• Activity
Copy all records verbatim.

• Data for analysis
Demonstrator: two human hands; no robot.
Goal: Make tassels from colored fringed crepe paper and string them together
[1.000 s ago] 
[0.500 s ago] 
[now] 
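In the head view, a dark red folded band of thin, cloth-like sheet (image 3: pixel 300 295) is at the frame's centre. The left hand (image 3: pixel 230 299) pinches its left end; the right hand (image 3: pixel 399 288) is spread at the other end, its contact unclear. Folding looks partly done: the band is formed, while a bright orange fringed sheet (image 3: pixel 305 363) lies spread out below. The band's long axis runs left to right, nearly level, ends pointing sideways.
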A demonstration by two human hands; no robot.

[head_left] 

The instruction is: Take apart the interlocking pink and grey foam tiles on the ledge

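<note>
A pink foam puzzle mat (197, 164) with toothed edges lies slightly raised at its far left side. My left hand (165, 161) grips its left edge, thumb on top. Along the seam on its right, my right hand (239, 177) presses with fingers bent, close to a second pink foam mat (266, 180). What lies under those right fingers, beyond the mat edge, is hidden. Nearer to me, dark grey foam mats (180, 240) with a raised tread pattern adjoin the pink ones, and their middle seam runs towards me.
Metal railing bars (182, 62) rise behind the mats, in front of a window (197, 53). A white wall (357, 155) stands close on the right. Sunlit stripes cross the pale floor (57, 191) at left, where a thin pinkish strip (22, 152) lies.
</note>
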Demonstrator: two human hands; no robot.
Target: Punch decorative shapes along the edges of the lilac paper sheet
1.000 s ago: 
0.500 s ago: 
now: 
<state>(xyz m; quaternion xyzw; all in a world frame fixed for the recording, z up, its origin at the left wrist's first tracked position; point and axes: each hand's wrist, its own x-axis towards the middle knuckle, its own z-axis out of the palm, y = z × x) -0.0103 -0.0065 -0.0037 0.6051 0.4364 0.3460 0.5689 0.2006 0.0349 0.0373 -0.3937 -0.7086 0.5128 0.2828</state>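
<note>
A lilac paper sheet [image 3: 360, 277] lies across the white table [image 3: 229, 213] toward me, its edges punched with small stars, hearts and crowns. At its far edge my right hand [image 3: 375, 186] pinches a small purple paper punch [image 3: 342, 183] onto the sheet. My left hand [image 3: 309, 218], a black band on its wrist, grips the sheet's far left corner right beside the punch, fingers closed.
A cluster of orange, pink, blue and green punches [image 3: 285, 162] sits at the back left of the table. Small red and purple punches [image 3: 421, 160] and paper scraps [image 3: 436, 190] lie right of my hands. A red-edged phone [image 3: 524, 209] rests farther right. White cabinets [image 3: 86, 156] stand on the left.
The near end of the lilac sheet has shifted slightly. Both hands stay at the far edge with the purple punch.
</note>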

• Solution below
Demonstrator: two human hands; no robot.
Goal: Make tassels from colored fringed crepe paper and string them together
[1.000 s ago] 
[0.500 s ago] 
[now] 
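In the head view, a dark red folded band of thin, cloth-like sheet (image 3: pixel 300 295) is at the frame's centre. The left hand (image 3: pixel 230 299) pinches its left end; the right hand (image 3: pixel 399 288) is spread at the other end, its contact unclear. Folding looks partly done: the band is formed, while a bright orange fringed sheet (image 3: pixel 305 363) lies spread out below. The band's long axis runs left to right, nearly level, ends pointing sideways.
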A demonstration by two human hands; no robot.

[head_left] 

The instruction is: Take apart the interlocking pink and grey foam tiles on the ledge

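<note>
A pink foam puzzle mat (197, 164) with toothed edges lies slightly raised at its far left side. My left hand (165, 161) grips its left edge, thumb on top. Along the seam on its right, my right hand (239, 177) presses with fingers bent, close to a second pink foam mat (266, 180). What lies under those right fingers, beyond the mat edge, is hidden. Nearer to me, dark grey foam mats (180, 240) with a raised tread pattern adjoin the pink ones, and their middle seam runs towards me.
Metal railing bars (182, 62) rise behind the mats, in front of a window (197, 53). A white wall (357, 155) stands close on the right. Sunlit stripes cross the pale floor (57, 191) at left, where a thin pinkish strip (22, 152) lies.
</note>
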Demonstrator: two human hands; no robot.
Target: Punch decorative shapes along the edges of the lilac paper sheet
1.000 s ago: 
0.500 s ago: 
now: 
<state>(xyz m; quaternion xyzw; all in a world frame fixed for the recording, z up, its origin at the left wrist's first tracked position; point and axes: each hand's wrist, its own x-axis towards the middle knuckle, its own z-axis out of the palm, y = z × x) -0.0103 -0.0065 -0.0037 0.6051 0.4364 0.3460 0.5689 0.2006 0.0349 0.0373 -0.3937 -0.7086 0.5128 0.2828</state>
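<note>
A lilac paper sheet [image 3: 360, 277] lies across the white table [image 3: 229, 213] toward me, its edges punched with small stars, hearts and crowns. At its far edge my right hand [image 3: 375, 186] pinches a small purple paper punch [image 3: 342, 183] onto the sheet. My left hand [image 3: 309, 218], a black band on its wrist, grips the sheet's far left corner right beside the punch, fingers closed.
A cluster of orange, pink, blue and green punches [image 3: 285, 162] sits at the back left of the table. Small red and purple punches [image 3: 421, 160] and paper scraps [image 3: 436, 190] lie right of my hands. A red-edged phone [image 3: 524, 209] rests farther right. White cabinets [image 3: 86, 156] stand on the left.
The near end of the lilac sheet has shifted slightly. Both hands stay at the far edge with the purple punch.
</note>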

The output above is complete.